-------- PROVIDED RECORDS

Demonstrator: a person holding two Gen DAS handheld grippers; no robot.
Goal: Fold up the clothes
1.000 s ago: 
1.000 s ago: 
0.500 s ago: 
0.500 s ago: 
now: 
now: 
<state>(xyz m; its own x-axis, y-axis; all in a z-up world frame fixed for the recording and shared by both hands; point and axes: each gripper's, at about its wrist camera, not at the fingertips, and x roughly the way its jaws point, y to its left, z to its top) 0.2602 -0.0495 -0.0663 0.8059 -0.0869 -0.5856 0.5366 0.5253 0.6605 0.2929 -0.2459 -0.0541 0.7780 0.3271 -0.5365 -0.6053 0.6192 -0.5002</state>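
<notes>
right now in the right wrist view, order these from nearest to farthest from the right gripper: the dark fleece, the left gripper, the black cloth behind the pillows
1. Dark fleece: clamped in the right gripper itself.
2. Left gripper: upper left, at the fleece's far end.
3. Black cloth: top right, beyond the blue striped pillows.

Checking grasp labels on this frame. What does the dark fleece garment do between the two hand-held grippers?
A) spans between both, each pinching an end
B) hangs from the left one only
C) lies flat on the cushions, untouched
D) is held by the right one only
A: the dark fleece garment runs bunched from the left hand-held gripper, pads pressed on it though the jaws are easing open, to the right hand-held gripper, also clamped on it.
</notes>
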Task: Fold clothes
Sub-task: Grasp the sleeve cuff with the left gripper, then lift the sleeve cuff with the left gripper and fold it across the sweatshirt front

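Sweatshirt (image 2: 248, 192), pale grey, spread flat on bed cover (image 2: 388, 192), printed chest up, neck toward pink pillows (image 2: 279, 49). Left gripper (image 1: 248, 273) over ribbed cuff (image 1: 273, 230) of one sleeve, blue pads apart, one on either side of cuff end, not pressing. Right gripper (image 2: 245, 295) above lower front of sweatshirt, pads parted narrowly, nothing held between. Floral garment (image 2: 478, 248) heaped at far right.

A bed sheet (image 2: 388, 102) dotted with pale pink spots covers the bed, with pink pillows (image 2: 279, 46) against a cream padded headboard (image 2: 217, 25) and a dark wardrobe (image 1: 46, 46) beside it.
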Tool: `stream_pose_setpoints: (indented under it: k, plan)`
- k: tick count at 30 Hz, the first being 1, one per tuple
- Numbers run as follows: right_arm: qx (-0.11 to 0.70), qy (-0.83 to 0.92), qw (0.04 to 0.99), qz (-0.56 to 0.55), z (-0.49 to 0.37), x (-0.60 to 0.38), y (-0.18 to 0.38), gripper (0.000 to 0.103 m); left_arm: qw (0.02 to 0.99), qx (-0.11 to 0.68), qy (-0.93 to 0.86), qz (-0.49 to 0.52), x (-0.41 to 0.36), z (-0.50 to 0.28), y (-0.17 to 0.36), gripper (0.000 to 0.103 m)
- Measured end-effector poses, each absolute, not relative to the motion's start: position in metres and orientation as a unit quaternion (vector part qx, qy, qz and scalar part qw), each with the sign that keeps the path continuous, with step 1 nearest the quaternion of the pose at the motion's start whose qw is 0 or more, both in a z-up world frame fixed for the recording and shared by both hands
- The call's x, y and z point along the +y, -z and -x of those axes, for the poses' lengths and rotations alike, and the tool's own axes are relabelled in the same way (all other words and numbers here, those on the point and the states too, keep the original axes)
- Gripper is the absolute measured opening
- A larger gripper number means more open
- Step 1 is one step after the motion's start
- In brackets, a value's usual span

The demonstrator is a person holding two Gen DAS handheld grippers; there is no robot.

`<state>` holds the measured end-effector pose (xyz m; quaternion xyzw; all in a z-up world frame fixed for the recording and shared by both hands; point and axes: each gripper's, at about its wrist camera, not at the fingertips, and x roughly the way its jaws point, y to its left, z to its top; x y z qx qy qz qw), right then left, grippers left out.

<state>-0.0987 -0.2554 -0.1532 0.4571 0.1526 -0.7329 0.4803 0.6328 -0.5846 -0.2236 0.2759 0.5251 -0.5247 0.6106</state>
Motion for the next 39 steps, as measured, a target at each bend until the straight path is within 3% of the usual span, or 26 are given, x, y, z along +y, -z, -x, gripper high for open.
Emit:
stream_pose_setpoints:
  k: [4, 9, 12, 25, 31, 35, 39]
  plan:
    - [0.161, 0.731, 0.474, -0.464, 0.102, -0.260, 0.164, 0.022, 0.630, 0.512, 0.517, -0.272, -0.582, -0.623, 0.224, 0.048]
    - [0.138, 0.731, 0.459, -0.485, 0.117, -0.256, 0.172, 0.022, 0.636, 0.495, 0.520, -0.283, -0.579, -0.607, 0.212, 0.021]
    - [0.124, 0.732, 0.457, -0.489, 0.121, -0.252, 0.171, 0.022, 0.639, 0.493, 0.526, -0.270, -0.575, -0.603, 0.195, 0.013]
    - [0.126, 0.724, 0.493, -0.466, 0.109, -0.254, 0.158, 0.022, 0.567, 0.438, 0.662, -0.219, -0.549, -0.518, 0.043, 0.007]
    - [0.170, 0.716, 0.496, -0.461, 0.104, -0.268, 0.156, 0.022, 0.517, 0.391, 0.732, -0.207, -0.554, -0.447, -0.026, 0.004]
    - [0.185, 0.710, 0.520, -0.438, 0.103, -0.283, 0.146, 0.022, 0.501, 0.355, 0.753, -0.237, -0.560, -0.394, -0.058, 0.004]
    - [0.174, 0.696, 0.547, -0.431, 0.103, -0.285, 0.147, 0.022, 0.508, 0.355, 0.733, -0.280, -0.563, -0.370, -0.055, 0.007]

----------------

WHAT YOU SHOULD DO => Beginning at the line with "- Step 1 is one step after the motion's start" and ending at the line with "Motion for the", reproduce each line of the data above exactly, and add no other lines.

EXERCISE ANSWER =>
- Step 1 is one step after the motion's start
- In brackets, a value's usual span

The demonstrator is a person holding two Gen DAS handheld grippers; there is no robot.

`<state>` holds the measured end-effector pose (xyz m; quaternion xyzw; all in a z-up world frame fixed for the recording and shared by both hands; point and axes: each gripper's, at about its wrist camera, not at the fingertips, and x roughly the way its jaws point, y to its left, z to its top; x y z qx qy qz qw), right then left, grippers left out.

<state>-0.0987 -0.2554 -0.1532 0.4571 0.1526 -0.7329 0.4803 0.6328 -0.5846 -0.2236 0.2759 0.5251 -0.5247 0.6106</state>
Motion for the next 39 steps, as measured, a target at each bend until the straight path is within 3% of the usual span, or 26 are given, x, y, z along +y, -z, -x, gripper high for open.

This output is complete.